- _WHAT THIS TASK INVOLVES_
Could you reproduce the entries exactly, omitting every picture?

RECORDS TO PROCESS section start

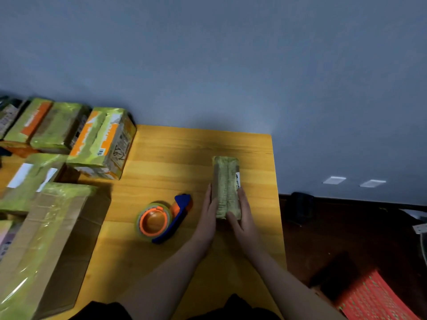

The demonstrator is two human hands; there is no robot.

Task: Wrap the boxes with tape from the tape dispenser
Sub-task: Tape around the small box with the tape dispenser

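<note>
A narrow box covered in yellowish tape lies lengthwise on the yellow wooden table. My left hand lies flat against its left side with straight fingers. My right hand presses its right side, the thumb resting on the near top. The blue and orange tape dispenser with a roll of clear tape lies on the table just left of my left hand, untouched.
Several tape-wrapped boxes are stacked along the table's left side, with a large cardboard box at the near left. The table's right edge drops to a dark floor with a red patterned object. A grey wall stands behind.
</note>
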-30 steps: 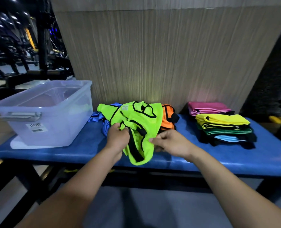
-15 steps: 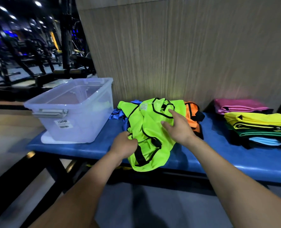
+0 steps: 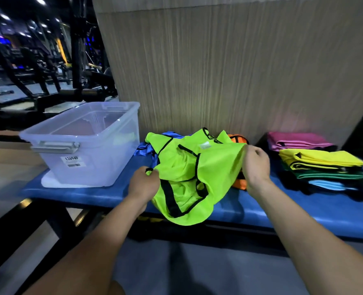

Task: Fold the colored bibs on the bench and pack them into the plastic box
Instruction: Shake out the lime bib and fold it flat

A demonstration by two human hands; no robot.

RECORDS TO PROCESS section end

- _EXERCISE SOLUTION_
The demonstrator is two human hands; there is no robot.

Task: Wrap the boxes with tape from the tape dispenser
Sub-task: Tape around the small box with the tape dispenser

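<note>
A narrow box covered in yellowish tape lies lengthwise on the yellow wooden table. My left hand lies flat against its left side with straight fingers. My right hand presses its right side, the thumb resting on the near top. The blue and orange tape dispenser with a roll of clear tape lies on the table just left of my left hand, untouched.
Several tape-wrapped boxes are stacked along the table's left side, with a large cardboard box at the near left. The table's right edge drops to a dark floor with a red patterned object. A grey wall stands behind.
</note>
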-30 steps: 
-15 steps: 
+0 steps: 

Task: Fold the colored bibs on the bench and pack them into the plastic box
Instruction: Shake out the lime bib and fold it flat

A demonstration by two human hands; no robot.

The answer was written out completely.